The humble, brilliant Jesuit priest and poet Gerard Manley Hopkins saw it in the nineteenth century. In his poem “As Kingfishers Catch Fire,” he describes,
Each mortal thing does one thing and the same:
Deals out that being indoors each one dwells;
Selves — goes itself; myself it speaks and spells,
Crying What I do is me: for that I came.
With his poetic sensibility, his metaphoric leap, he understands that the Self is not an object, not a noun, but rather a verb. The Self is always “selving,” seeking expression. Even as the bulb “selves” into the flower, the organic center in each of us unfolds itself through us, whether conscious or not, assisted or impeded.
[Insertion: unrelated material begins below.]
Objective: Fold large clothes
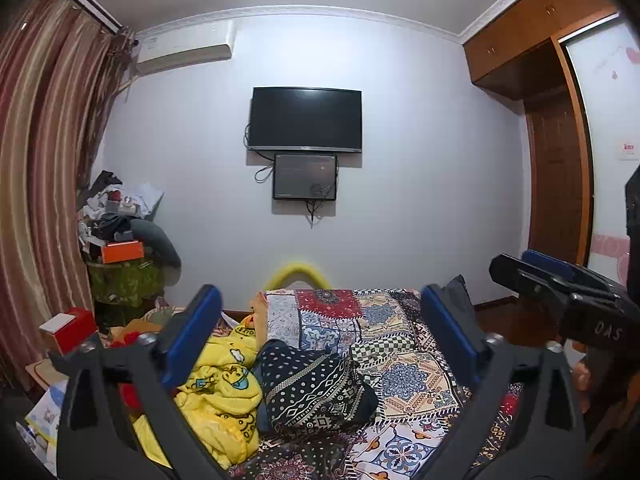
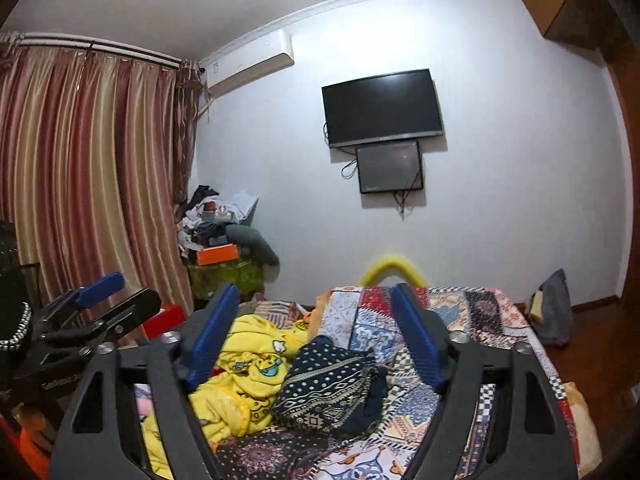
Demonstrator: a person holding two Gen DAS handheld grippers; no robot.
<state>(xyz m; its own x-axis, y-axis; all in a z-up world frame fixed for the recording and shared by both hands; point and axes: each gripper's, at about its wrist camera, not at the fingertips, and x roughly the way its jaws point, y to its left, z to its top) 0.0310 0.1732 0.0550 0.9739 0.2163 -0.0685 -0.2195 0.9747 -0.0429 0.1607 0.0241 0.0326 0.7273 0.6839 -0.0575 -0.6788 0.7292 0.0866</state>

Our selfhood is indwelling and forever incarnating in the world. To cry out, “What I do is me: for that I came,” is not the desperate act of someone overcompensating; it is quite the contrary — it is humbling.
Some people’s lives express themselves externally through the gifts of intellect, talent, or achievement of some sort or another. The world of selfies, the Guinness World Records, and the need for the fifteen minutes of fame are all compensations for not feeling one’s inherent value in the first place. For most of us, however, the gift we may bring this world is found in moments of spontaneity where we add our small piece to the collective. It may be found in very private moments of reflection where we restrain our narcissistic impulses. It may be found in moments of compassion for others who struggle and falter in the face of their acquired, debilitating messages.
In recently witnessing Pope Francis, I was touched by his frequent pauses in the pageantry to affirm a child, a crippled person, a discarded soul, a prisoner in a concrete maze — all of them of value, all of them forgotten, left behind, but not forgotten in the eyes of this good man. His reminder touched many of us who do not espouse the specifics of his faith because he reminds us of the genuine gift that each being brings to this troubled world. It is not sentimentality to affirm the disaffirmed. It is a remembrance of the essential dignity of all being, and how in its various ways, it brings to the great puzzle a special piece never before seen in human history.
How many times people have said to me, “I have always wanted to . . .” (fill in the blank) — to write a book, learn to play the piano, fly a plane, and so on — yet all of those sentences also include a “but” that transitions the thought down the familiar old alley of flight, denial, repression, and disregard. The “but” covers a multitude of rationales, fears, and old messages that keep us from our essential selfhood, from our ordinary being that is our gift to the world. In asking what gift we are withholding, rather than some spectacular achievement, we are rather humbled to come before the reality of who we are and to realize that that is our most precious gift.
To be eccentric, not to fit in, to hear our own drummer, these are the signs of our bringing our gift, our personhood, to the table of life. It sounds so simple, but it is so difficult, not only because of all the disabling messages of the past but also because to be that gift asks us to let go and trust that something within us is good enough, wise enough, strong enough to belong in this world. How dare one disregard what is seeking expression through us, to cower in the darkness of fear, to resist the gift that illumines this otherwise colorless world.